It is strongly recommended that applicable conventions be followed
unless there are good reasons for not doing so. Below we list the
names and meanings of recommended standard attributes that have proven
useful. Note that some of these (e.g. units, valid_range,
scale_factor) assume numeric data and should not be used with
character data.
\note Attribute names commencing with underscore ('_') are reserved
for use by the netCDF library.
\subsection units Units
A character string that specifies the units used for the variable's
data. Unidata has developed a freely-available library of routines to
convert between character string and binary forms of unit
specifications and to perform various useful operations on the binary
forms. This library is used in some netCDF applications. Using the
recommended units syntax permits data represented in conformable units
to be automatically converted to common units for arithmetic
operations. For more information see Units.
\subsection long_name Long Name
A long descriptive name. This could be used for labeling plots, for
example. If a variable has no long_name attribute assigned, the
variable name should be used as a default.
\subsection _FillValue FillValue
The _FillValue attribute specifies the fill value used to pre-fill
disk space allocated to the variable. Such pre-fill occurs unless
nofill mode is set using nc_set_fill(). The fill value is returned
when reading values that were never written. If ::_FillValue is defined
then it should be scalar and of the same type as the variable. If the
variable is packed using scale_factor and add_offset attributes (see
below), the _FillValue attribute should have the data type of the
packed data.
It is not necessary to define your own _FillValue attribute for a
variable if the default fill value for the type of the variable is
adequate. However, use of the default fill value for data type byte is
not recommended. Note that if you change the value of this attribute,
the changed value applies only to subsequent writes; previously
written data are not changed.
Generic applications often need to write a value to represent
undefined or missing values. The fill value provides an appropriate
value for this purpose because it is normally outside the valid range
and therefore treated as missing when read by generic applications. It
is legal (but not recommended) for the fill value to be within the
valid range.
\subsection missing_value Missing Value
This attribute is not treated in any special way by the library or
conforming generic applications, but is often useful documentation and
may be used by specific applications. The missing_value attribute can
be a scalar or vector containing values indicating missing data. These
values should all be outside the valid range so that generic
applications will treat them as missing.
When scale_factor and add_offset are used for packing, the value(s) of
the missing_value attribute should be specified in the domain of the
data in the file (the packed data), so that missing values can be
detected before the scale_factor and add_offset are applied.

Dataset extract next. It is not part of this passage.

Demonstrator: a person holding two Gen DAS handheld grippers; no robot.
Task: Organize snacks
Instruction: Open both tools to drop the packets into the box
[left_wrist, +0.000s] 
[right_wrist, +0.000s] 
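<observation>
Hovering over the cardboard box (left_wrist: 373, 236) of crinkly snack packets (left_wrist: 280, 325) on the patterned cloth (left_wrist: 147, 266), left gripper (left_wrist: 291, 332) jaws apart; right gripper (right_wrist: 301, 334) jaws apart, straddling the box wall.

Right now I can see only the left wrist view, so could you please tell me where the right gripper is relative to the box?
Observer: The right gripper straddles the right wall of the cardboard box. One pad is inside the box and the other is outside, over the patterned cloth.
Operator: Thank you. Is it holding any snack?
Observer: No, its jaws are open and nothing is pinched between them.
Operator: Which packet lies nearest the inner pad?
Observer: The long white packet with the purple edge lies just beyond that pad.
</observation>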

valid_min A scalar specifying the minimum valid value for this
variable. valid_max A scalar specifying the maximum valid value for
this variable. valid_range A vector of two numbers specifying the
minimum and maximum valid values for this variable, equivalent to
specifying values for both valid_min and valid_max attributes. Any of
these attributes define the valid range. The attribute valid_range
must not be defined if either valid_min or valid_max is defined.
Generic applications should treat values outside the valid range as
missing. The type of each valid_range, valid_min and valid_max
attribute should match the type of its variable (except that for byte
data, these can be of a signed integral type to specify the intended
range).
If neither valid_min, valid_max nor valid_range is defined then
generic applications should define a valid range as follows. If the
data type is byte and _FillValue is not explicitly defined, then the
valid range should include all possible values. Otherwise, the valid
range should exclude the _FillValue (whether defined explicitly or by
default) as follows. If the _FillValue is positive then it defines a
valid maximum, otherwise it defines a valid minimum. For integer
types, there should be a difference of 1 between the _FillValue and
this valid minimum or maximum. For floating point types, the
difference should be twice the minimum possible (1 in the least
significant bit) to allow for rounding error.

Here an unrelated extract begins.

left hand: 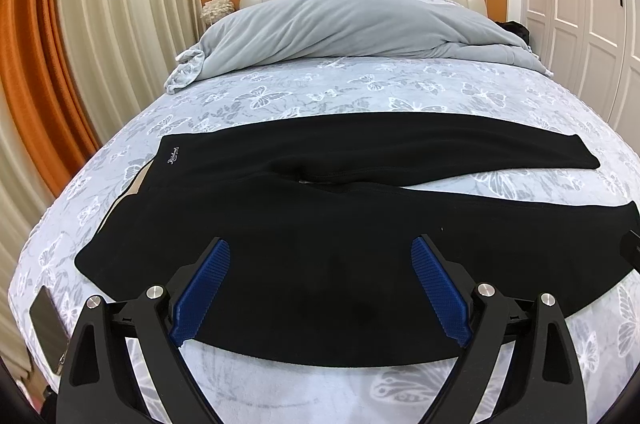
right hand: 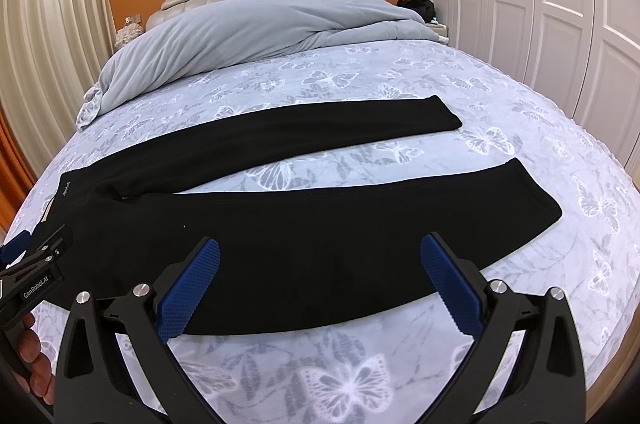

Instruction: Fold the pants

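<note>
Two grippers hover over the near edge of a pair of black pants [left hand: 320, 224] spread flat on a butterfly-print bed cover [left hand: 304, 92], and neither holds anything. The left gripper [left hand: 320, 288] has its blue-padded fingers [left hand: 204, 296] spread wide, with cloth showing in the gap between them; the right gripper [right hand: 320, 284] is parted just as widely over the same near leg. The pants lie crosswise to both sets of fingers: the long axis runs left to right, waistband to the left of the left gripper's fingers, the two cuffs off to the right. The legs fork apart, the far leg [right hand: 320, 128] lying ahead of the fingers and well apart from the near leg [right hand: 360, 224] at the cuff end, with bare cover between them. Judging from this, the first fold would bring one leg over the other, so the near hem just below the fingertips is the edge to take. The left gripper is nearer the waist, the right nearer the cuffs. Whether the fingertips touch the cloth cannot be told. No container is in view; a rumpled grey duvet [left hand: 352, 24] lies far ahead, near the headboard, and a phone [left hand: 46, 324] rests to the left of the left fingers.
</note>
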`<state>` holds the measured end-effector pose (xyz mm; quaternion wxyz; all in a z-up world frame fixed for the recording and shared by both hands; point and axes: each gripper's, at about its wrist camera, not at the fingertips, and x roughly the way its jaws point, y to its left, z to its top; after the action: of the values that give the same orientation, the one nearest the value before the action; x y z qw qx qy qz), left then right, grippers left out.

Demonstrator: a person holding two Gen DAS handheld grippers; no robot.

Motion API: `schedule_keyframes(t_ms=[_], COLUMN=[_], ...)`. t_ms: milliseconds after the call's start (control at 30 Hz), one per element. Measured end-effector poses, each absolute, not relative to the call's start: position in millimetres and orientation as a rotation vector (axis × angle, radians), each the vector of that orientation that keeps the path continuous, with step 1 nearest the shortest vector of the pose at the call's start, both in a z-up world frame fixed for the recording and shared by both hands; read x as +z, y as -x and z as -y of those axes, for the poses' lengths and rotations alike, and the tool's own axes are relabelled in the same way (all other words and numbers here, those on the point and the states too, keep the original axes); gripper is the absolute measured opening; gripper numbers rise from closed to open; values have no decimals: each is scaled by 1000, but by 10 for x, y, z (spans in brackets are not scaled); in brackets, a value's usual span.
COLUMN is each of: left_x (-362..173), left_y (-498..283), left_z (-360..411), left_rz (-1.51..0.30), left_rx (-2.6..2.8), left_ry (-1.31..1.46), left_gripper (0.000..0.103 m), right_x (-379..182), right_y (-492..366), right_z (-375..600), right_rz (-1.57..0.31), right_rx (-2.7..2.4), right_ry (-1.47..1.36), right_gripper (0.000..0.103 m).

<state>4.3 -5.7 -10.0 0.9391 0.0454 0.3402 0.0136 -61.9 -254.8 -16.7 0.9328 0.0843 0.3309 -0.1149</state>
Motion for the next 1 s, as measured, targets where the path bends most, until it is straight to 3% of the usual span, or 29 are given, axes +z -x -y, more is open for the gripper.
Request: schedule_keyframes(t_ms=[267, 533, 733, 1000], left_x=[-115, 12, 183, -326], left_y=[-63, -361, -1269, -2820], left_z=[65, -176, -1011, -2347], left_rz=[-699, -747, -754, -905], left_rx=[34, -36, -23, 237], left_ry=[-100, -57, 46, 172], left_gripper=[90, 91, 92, 91], right_x=[-52, 48, 53, -480], right_y=[685, 360, -445, -1843], right_z=[2571, 2889, 3828, 4949], right_rz=[-602, -666, -741, -836], right_rx=[-201, -149, -119, -195], right_ry=[-185, -173, -176, -221], right_gripper=[98, 98, 98, 98])
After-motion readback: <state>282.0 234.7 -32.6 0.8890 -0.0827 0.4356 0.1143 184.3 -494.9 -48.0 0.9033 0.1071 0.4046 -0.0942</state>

If the variable is packed using scale_factor and add_offset attributes
(see below), the _FillValue, missing_value, valid_range, valid_min, or
valid_max attributes should have the data type of the packed data.

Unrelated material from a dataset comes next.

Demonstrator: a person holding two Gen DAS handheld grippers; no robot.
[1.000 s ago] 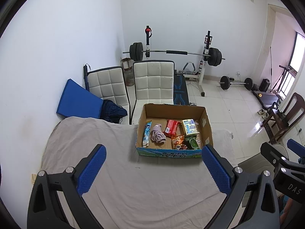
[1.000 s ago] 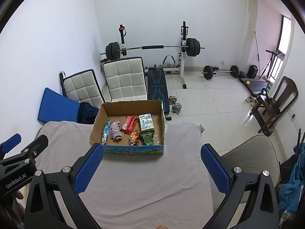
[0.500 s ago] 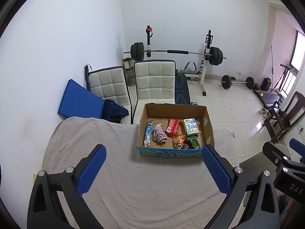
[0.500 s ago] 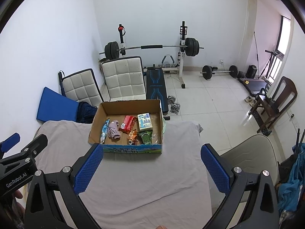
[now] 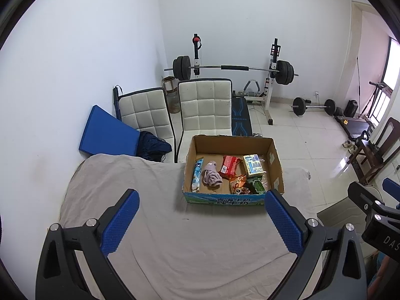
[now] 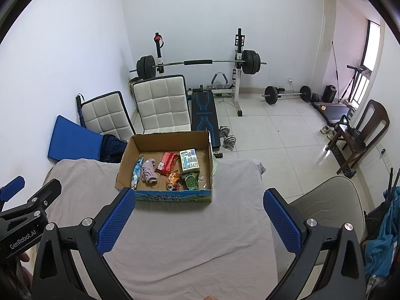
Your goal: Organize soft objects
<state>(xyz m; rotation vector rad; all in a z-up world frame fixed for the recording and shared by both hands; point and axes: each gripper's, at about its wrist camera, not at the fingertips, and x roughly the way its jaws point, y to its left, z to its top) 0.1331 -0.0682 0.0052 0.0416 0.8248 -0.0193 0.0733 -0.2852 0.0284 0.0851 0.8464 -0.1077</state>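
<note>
Above cloth-covered worktop (image 5: 175, 245): left gripper (image 5: 200, 222) and right gripper (image 6: 197, 221) held spread, empty, aimed at cardboard box (image 6: 172, 196); pouches kept contained inside for picking.

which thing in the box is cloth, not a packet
The crumpled mauve cloth in the cardboard box, between the blue-and-white packet and the red packet. It is matte and folded; the others are glossy printed wrappers.

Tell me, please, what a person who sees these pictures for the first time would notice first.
First comes the open cardboard box on the grey-covered table, holding colourful packets and a crumpled pink cloth. Behind it, against the white wall, a loaded barbell rests on its rack, with two white padded chairs in front. Both the left gripper and the right gripper have open, empty jaws short of the box.
</note>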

\subsection scale_factor Scale Factor
If present for a variable, the data are to be multiplied by this
factor after the data are read by the application that accesses the
data.
If valid values are specified using the valid_min, valid_max,
valid_range, or _FillValue attributes, those values should be
specified in the domain of the data in the file (the packed data), so
that they can be interpreted before the scale_factor and add_offset
are applied.
\subsection add_offset Add Offset
If present for a variable, this number is to be added to the data
after it is read by the application that accesses the data. If both
scale_factor and add_offset attributes are present, the data are first
scaled before the offset is added. The attributes scale_factor and
add_offset can be used together to provide simple data compression to
store low-resolution floating-point data as small integers in a netCDF
dataset. When scaled data are written, the application should first
subtract the offset and then divide by the scale factor, rounding the
result to the nearest integer to avoid a bias caused by truncation
towards zero.
When scale_factor and add_offset are used for packing, the associated
variable (containing the packed data) is typically of type byte or
short, whereas the unpacked values are intended to be of type float or
double. The attributes scale_factor and add_offset should both be of
the type intended for the unpacked data, e.g. float or double.
\subsection coordinates Coordinates
Following the CF (Climate and Forecast) conventions for netCDF
metadata, we define an <em>auxiliary coordinate variable</em> as any netCDF
variable that contains coordinate data, but is not a coordinate
variable (See \ref coordinate_variables). Unlike coordinate
variables, there is no relationship between the name of an auxiliary
coordinate variable and the name(s) of its dimension(s).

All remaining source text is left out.